The results presented support the authors' conclusion that lower landing force during sit-and-wait hunting increases hunting success, likely due to a decreased probability of detection by their prey, resulting in acoustic camouflage. The authors also argue that hunting success is crucial for survival, and thus, acoustic camouflage has a direct link to fitness. While this statement is reasonable, it should be presented as a hypothesis, as no direct evidence has been provided here. However, since information about nestling survival is typically monitored when studying behavior during the breeding period, the authors' knowledge of the effect of acoustic camouflage on owls' fitness can probably be provided. Furthermore, it will be interesting to further examine the foraging strategies used by different individuals during foraging, the joint foraging success of both males and females within each nest box, and the link between landing force and foraging success if the data are available. However, even without this additional analysis on survival, this paper provides an unprecedented dataset and the first measurement of landing force during hunting in the wild. It is likely to inspire many other researchers currently studying animal foraging behavior to explore how animals' movements affect foraging success.

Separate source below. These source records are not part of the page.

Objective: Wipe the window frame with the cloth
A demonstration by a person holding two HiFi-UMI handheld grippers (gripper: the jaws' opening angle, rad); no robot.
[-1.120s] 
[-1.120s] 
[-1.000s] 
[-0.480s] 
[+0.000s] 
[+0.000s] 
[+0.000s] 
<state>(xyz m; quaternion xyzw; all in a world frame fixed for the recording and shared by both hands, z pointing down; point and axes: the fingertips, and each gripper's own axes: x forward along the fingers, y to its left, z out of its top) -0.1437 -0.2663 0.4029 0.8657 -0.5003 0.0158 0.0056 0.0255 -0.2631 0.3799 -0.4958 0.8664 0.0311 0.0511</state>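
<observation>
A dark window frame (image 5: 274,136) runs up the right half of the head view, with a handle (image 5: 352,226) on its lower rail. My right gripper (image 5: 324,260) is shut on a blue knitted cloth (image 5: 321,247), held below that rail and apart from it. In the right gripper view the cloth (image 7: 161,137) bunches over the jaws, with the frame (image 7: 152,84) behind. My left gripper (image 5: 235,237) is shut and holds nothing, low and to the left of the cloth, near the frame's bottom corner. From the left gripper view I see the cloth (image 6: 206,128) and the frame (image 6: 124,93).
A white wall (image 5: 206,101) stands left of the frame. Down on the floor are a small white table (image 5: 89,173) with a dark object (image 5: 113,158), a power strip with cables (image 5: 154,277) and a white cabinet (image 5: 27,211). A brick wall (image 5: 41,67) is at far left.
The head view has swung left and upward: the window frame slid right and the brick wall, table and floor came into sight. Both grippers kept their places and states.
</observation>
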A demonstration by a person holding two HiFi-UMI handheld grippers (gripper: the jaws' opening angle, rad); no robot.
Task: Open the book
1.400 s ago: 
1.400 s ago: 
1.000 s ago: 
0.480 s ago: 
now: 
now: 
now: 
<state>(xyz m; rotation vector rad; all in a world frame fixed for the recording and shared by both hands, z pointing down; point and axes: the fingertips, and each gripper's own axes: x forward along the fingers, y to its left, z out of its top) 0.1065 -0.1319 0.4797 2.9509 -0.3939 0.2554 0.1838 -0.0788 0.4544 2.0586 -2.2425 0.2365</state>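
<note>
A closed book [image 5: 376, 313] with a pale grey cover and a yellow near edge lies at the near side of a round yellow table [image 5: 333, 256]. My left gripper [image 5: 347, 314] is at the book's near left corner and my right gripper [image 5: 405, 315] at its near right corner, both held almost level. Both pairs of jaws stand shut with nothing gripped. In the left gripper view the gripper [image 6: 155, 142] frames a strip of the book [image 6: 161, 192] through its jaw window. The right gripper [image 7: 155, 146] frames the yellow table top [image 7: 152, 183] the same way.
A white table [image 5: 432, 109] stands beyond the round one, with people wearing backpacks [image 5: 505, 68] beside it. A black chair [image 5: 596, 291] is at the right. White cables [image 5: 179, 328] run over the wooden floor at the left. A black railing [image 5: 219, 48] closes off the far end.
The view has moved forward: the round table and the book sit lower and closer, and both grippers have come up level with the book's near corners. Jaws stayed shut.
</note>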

Reviewer #2 (Public Review):

Summary:
The authors provide new evidence for motion-induced sound camouflage and can link the hunting approach to hunting success (detailing the adaptation and inferring a fitness consequence).

Strengths:
Strong evidence by combining high-resolution accelerometer data with a ground-truthed data set on prey provisioning at nest boxes. A good set of co-variates to control for some of the noise in the data provides some additional insights into owl hunting attempts.

Weaknesses:
There is a disconnect between the hypotheses tested and the results presented, and insufficient detail is provided on the statistical approach. R2 values of the presented models are very small compared to the significance of the effect presented. Without more detail, it is impossible to assess the strength of the evidence. The authors seem to overcome persisting challenges associated with the validation and calibration of accelerometer data by ground-truthing on-board measures with direct observations in captivity, but here the methods are not described any further and sample sizes (2 owls - how many different loggers were deployed?) might be too small to achieve robust behavioural classifications.